Medina concentrates only on well proven facts and has the gift to present these
results in a way that emphasize all their importance to improve our learning and working experience. For example when considering memory, he explains what we know about the mechanism behind short term (working) memory and long term memory.
Then he distills the single rule : repeat to remember. He clearly explains the importance of this rule reporting the well known case of patient HM without hippocampus and without the possibility to form new long term memories. This case shows some astonishing facts about memory:

  1. Hippocampus is crucial to form long term memories
  2. HM had still long term memories but starting from around ten years before the operation that removed the hippocampus. These are stored elsewhere in the brain.
  3. The formation of these long term memories requires years and literally thousands of memory rehearsals with transmission of signals between the hippocampus and the part of the brain where the memory will stay permanently.
  4. In all these years each recalling of the memory can bring it back to its volatile state and you can either lose it or modify it.

So, the only thing that really matters with creation of permanent memories is repeating at regular intervals for years.

Memory as kludge

[Added June 2008]
Gary Marcus book :Kluge The Haphazard Construction of the Human Mind has a captivating description of human memory as a kludge produced by random evolution. This explains why our memory has so many faults. It explains less why it is so good.
If computer memory is the goal of a perfect evolution then why autistic people
that have almost computerlike memory are so unfit to social life?

But this doesn’t mean that memory isn’t a kludge , it is a wonderful kludge
but we know still very little about it.
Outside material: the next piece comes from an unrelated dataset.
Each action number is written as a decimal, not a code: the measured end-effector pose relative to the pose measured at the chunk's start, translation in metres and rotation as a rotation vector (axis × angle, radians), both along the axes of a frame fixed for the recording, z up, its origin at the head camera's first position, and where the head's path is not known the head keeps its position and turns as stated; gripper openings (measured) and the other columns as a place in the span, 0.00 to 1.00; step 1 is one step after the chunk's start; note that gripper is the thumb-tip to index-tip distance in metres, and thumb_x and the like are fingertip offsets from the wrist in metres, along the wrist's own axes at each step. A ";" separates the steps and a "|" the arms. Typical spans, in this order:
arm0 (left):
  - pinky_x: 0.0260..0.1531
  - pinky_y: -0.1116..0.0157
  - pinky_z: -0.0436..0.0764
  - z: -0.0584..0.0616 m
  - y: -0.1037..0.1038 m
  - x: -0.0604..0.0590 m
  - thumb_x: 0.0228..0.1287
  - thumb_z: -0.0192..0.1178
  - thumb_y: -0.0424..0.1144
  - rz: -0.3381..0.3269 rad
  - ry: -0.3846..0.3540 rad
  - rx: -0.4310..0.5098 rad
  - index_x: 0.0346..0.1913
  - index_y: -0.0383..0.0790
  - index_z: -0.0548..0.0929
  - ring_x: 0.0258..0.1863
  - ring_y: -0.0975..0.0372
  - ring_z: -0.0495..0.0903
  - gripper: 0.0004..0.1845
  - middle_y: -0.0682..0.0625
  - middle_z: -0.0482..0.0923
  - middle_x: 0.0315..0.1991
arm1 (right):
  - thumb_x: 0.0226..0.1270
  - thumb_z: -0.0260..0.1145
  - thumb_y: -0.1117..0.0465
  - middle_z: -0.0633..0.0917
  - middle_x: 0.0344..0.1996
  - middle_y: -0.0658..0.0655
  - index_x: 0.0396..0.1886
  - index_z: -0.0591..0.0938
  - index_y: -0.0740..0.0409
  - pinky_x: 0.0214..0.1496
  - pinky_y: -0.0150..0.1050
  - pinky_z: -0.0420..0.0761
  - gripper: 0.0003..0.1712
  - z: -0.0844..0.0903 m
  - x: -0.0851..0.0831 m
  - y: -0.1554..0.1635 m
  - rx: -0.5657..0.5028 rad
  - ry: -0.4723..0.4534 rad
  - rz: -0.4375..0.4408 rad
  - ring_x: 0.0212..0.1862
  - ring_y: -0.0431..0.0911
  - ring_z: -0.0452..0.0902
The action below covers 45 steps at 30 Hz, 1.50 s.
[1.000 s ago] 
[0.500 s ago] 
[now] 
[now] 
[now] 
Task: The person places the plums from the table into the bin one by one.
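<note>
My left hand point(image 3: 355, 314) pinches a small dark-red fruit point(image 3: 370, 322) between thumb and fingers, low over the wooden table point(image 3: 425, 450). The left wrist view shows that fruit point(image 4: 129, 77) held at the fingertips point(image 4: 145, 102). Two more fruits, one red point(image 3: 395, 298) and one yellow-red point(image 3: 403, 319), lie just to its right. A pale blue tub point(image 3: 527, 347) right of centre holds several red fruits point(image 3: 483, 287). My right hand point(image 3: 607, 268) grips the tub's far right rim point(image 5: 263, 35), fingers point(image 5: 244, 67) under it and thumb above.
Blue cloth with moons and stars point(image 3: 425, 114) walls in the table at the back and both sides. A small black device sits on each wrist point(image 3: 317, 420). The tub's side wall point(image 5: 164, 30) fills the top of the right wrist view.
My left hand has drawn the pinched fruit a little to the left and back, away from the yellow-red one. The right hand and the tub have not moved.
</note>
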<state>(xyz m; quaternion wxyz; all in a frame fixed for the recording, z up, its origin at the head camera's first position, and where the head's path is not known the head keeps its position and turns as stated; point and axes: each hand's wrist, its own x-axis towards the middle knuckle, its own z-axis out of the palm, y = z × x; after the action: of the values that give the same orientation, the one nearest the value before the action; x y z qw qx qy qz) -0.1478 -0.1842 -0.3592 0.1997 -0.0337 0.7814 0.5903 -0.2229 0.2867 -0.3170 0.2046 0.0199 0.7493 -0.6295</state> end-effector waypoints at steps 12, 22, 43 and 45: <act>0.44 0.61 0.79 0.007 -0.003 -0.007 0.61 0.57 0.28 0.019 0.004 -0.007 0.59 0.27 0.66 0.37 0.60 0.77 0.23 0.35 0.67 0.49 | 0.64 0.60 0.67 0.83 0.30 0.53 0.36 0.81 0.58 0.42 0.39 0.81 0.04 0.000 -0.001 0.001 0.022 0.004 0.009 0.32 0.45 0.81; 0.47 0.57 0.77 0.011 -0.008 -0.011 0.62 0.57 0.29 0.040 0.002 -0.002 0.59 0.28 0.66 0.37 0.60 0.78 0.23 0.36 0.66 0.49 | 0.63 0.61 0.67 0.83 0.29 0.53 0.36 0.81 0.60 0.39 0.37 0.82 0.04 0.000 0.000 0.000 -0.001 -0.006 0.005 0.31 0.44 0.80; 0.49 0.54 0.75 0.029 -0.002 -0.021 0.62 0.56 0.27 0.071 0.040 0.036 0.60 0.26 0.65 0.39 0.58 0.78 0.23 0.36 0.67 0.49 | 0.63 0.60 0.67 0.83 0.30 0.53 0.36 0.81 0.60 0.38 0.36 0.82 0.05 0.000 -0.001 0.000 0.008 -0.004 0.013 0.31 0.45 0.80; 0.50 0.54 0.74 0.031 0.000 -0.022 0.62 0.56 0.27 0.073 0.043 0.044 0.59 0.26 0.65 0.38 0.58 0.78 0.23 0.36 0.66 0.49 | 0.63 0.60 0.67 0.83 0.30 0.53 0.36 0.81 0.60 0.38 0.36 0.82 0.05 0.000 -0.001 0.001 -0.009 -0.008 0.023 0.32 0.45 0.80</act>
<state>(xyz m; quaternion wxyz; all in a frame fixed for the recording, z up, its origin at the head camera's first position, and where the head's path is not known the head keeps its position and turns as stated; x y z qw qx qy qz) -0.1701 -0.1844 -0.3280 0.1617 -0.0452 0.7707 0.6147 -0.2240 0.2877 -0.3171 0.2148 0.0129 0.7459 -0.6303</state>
If we knew better we would try to exploit this kludginess to our benefit. The most deceiving part of Marcus Gary’s book
is the list of advices to help us cope with our mind kludge.

I am a programmer and I live of kludges. Most of the programs to which I
contribute are full of kludges. And I know that the best way to profit from
a kludge is with a cleverer kludge. These are missing in Gary Marcus book
probably because right now we don’t know enough well the divine hack (this is how we programmer call the ultimate kludge) that is behind our mind.

How to remember the first 22,000 digits of pi

[Added November 1997]

I have read the book Born in a blue day by # Daniel Tammet. Daniel Tammet has a mild form of autism called Asperger’s syndrome and reports in this extraordinary book how he was able to memorise in a few weeks the first 22,000 digits of pi and then recall them in around 5 hours before a jury that checked the correctness of each digit. As with Luria’s mnemonist the secret seems to be synaesthesia. Daniel sees each digit as a distinct pattern : for example the 9 is blue and tall. To him a string of 10 random digits is like a landscape. In the book he makes some sample drawing of this peculiar landscape that he sees in the mind. What he has done is to build little by little a huge landscape in his mind representing all the 22,000 digits of pi.
In the day of the recall he had only to concentrate himself on the features
of this extraordinary mental painting extracting one by one all the pi digits.